If you are able to prove your worth to the firm through hard work, creativity, and more hard work, they might recommend your services to some of their clients in the future when you start your new firm.
They may be overwhelmed with projects at the time and cannot take on new and smaller ones; nonetheless, it is your gain.
Just be sure that you don’t forget to maintain these connections when you move on from your internship.
4. Increases Likelihood of Being Hired
It is tough to land an architecture job, especially when you are an inexperienced graduate architect.
It seems impossibly cruel that to acquire experience, you must first have experience. But you could argue that this is one of the many things that internships exist to address.
Thanks to summer internships, you don’t have to jump into the fierce and competitive wildlands with a purely-academic resume and blank portfolio. Most of the time, firms would not prefer to hire baby-faced applicants who they need to teach how to survive.

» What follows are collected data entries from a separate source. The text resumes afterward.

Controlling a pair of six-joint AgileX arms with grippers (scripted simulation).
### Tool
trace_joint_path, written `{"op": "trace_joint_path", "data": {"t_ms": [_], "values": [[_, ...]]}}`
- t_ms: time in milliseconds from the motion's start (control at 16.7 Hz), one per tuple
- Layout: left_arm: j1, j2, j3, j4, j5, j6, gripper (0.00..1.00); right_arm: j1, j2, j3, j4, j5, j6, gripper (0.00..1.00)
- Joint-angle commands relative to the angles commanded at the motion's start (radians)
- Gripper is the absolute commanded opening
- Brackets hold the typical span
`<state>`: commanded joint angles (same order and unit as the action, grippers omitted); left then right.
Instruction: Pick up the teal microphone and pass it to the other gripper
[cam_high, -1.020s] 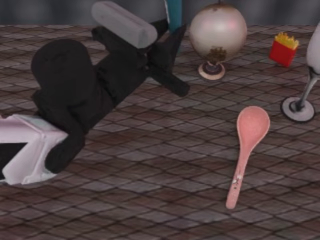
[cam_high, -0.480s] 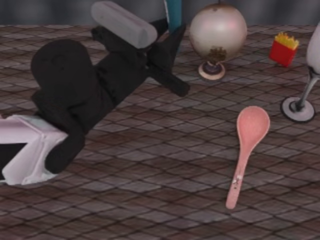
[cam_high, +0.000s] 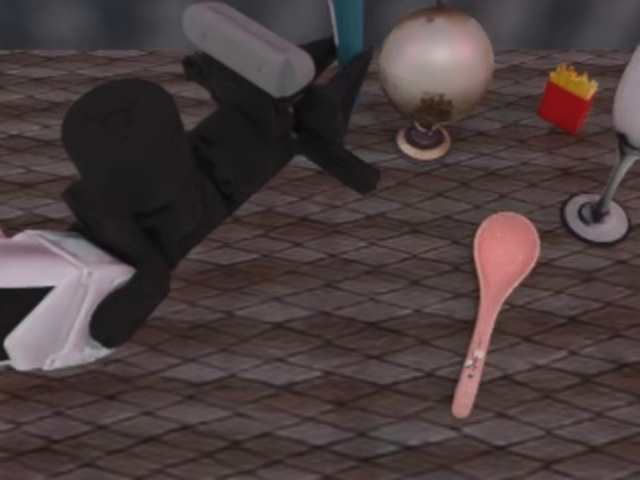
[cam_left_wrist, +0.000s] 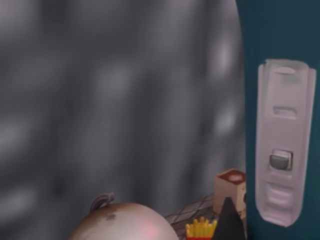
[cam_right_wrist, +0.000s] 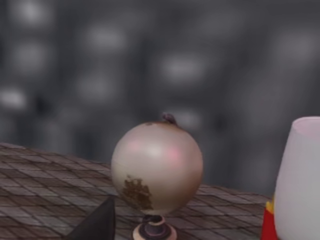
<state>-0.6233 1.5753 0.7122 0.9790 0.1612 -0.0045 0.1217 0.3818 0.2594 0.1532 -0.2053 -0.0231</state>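
While raised over the tabletop's far edge, the left pincer is clamped on the teal microphone, held upright, its white switch strip seen close in the left wrist view. Just beside it stands a globe; a pink spoon lies nearer the right edge.

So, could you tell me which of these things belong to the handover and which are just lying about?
For the job:
- teal microphone
- left gripper, shut on it, raised at the table's back left

Lying about:
- globe
- red box of fries
- wine glass
- pink spoon
- small brown-topped box
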Motion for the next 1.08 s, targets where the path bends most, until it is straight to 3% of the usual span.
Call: {"op": "trace_joint_path", "data": {"t_ms": [360, 600, 840, 1080], "values": [[0.0, 0.0, 0.0, 0.0, 0.0, 0.0, 0.0, 0.14, 0.533, 0.286, 0.163, -0.237, -0.024, 1.0], [0.0, 0.0, 0.0, 0.0, 0.0, 0.0, 0.0, 0.217, 0.785, 0.446, 0.258, -0.365, -0.036, 1.0], [0.0, 0.0, 0.0, 0.0, 0.0, 0.0, 0.0, 0.259, 0.917, 0.54, 0.316, -0.436, -0.046, 1.0], [0.0, 0.0, 0.0, 0.0, 0.0, 0.0, 0.0, 0.262, 0.925, 0.546, 0.32, -0.44, -0.046, 1.0]]}}
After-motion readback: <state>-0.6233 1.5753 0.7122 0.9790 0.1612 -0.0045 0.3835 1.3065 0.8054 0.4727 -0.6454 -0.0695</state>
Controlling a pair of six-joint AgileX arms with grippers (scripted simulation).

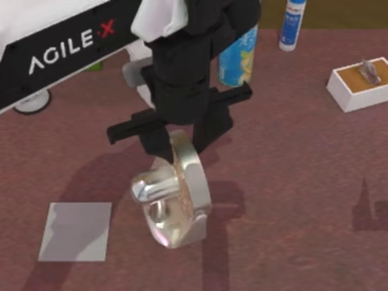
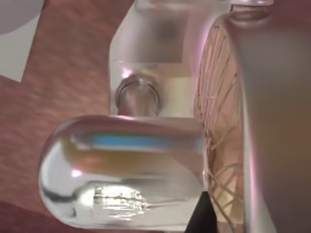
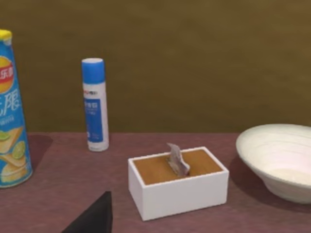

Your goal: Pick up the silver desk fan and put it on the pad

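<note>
Silver desk fan (image 1: 182,194) sits upright on its small stand on the reddish-brown table (image 1: 291,182), chrome ring edge-on to the top camera, motor hub sticking out toward the pad side. Left gripper (image 1: 182,142) is directly over the fan's ring top, fingers straddling the ring rim, one each side; whether they're actually squeezing it or only flanking it, can't tell. Left wrist view is filled by the fan: hub up close, wire grille and ring wall beside it, stand behind.

Pad (image 1: 76,231) lies flat on the table, to the left of the fan and slightly nearer the front edge, clear of it, bare.

Behind the fan, partly hidden by the left arm: blue chip can (image 1: 239,60). Further right of that, a white-and-blue tube (image 1: 293,24) standing upright. White tray (image 1: 359,83) with brown inside and a small grey object in it sits far right of the fan. Right wrist view also shows a white bowl (image 3: 277,160) beside the tray.

Right gripper shows only as a dark tip in its own wrist view; claw state can't tell.
</note>
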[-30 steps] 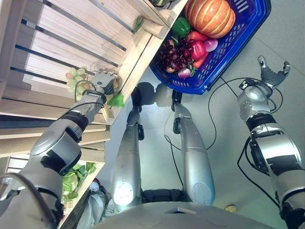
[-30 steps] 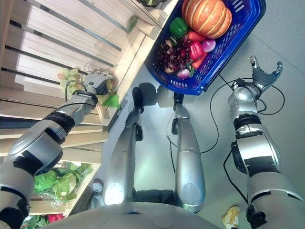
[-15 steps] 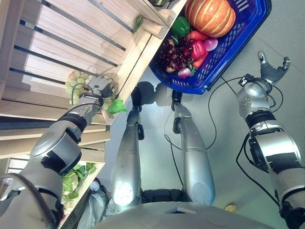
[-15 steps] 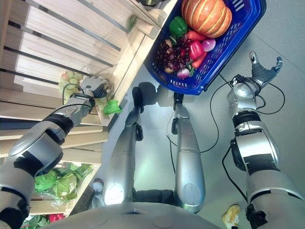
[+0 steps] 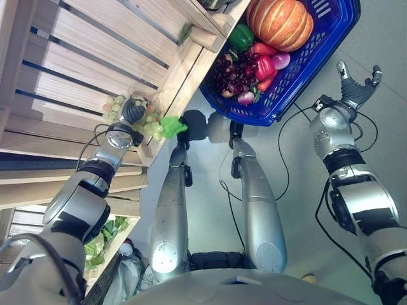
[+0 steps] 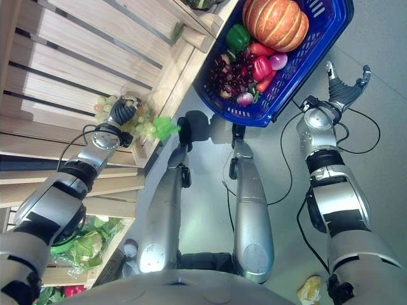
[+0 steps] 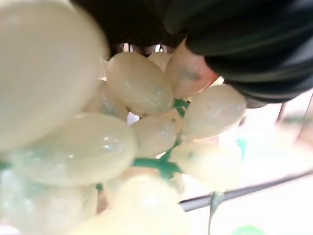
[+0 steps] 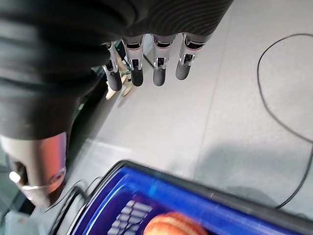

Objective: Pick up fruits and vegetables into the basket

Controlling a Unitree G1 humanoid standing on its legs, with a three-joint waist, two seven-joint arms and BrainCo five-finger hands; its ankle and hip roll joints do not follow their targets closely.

They would prefer to hire someone who has already attended the closest thing in existence to architecture boot camp.
If you genuinely want to hit the ground running, an internship is the best way to build your resume and portfolio and give yourself a head start over competing graduates.
5. Provides Valuable Project & Practice Experiences
Sure, the fact that an internship is compulsory for getting licensed in the United States is valuable enough. But there are hidden benefits to internships that do more than explicitly satisfying a prerequisite.
The truth is that an architecture school simply cannot adequately emulate the things a young architect learns on the job.
Working as an intern for a firm enables you to work with experienced architects and get a sense of the logistics of the job.
The knowledge you gain includes effective ways to address clients’ needs, produce creative but practical designs within real-world constraints, and some tried-and-true recommendations from a firm’s most accomplished architects on how to get ahead.
6. Exposes You to Different Firms
To get the knowledge of an insider, you must first get inside the profession. A firm is a “nation” in a globalized world, and at some point during your internship, you will have run-ins with others.
This is how firms strive – by understanding how competing firms operate so they can fortify their niche or try to overtake another firm through brute-strength. However, not all interactions are based on competition, and in many cases, these interactions can help everybody.
As an intern, you will get great exposure to the different firms, what type of architecture they do, how they operate, and the kinds of roles they hire. Through this inside knowledge, you might discover the firm in which you will best be able to strive.
7. A Supportive Pursuit
For intern architects, there is a general understanding that you are on a path for growth; thus, it is implied that you will need guidance along the way.
Working with established firms and reputable architects can build both your confidence and competence, as altruistic people do exist within the industry who want to see you succeed.
Internships provide a unique situation that you can’t get elsewhere; they give you opportunities to thrive and prove your creative abilities while simultaneously keeping you upright during the times you need guidance.
8. Lets You Discover Your Strengths
Architecture school might have given you a glimpse of your strengths and weaknesses, but an internship helps paint the full picture.
You will receive on-the-job training that goes beyond drafting and design into the realm of conflict management, compromise, and maintaining relationships with clientele. When you work as an intern, you get first-hand exposure to nearly all of the field’s components, which extend beyond what you learned in school.
When all is said and done, you will have a better understanding of what makes an exceptional architect. You will also prove these things to your employer through tangible ways you could better the firm.
Interning in an architecture firm presents many benefits. You need to make the most of it, not just to gain the license but also to discover yourself professionally and build your way to a fulfilling career.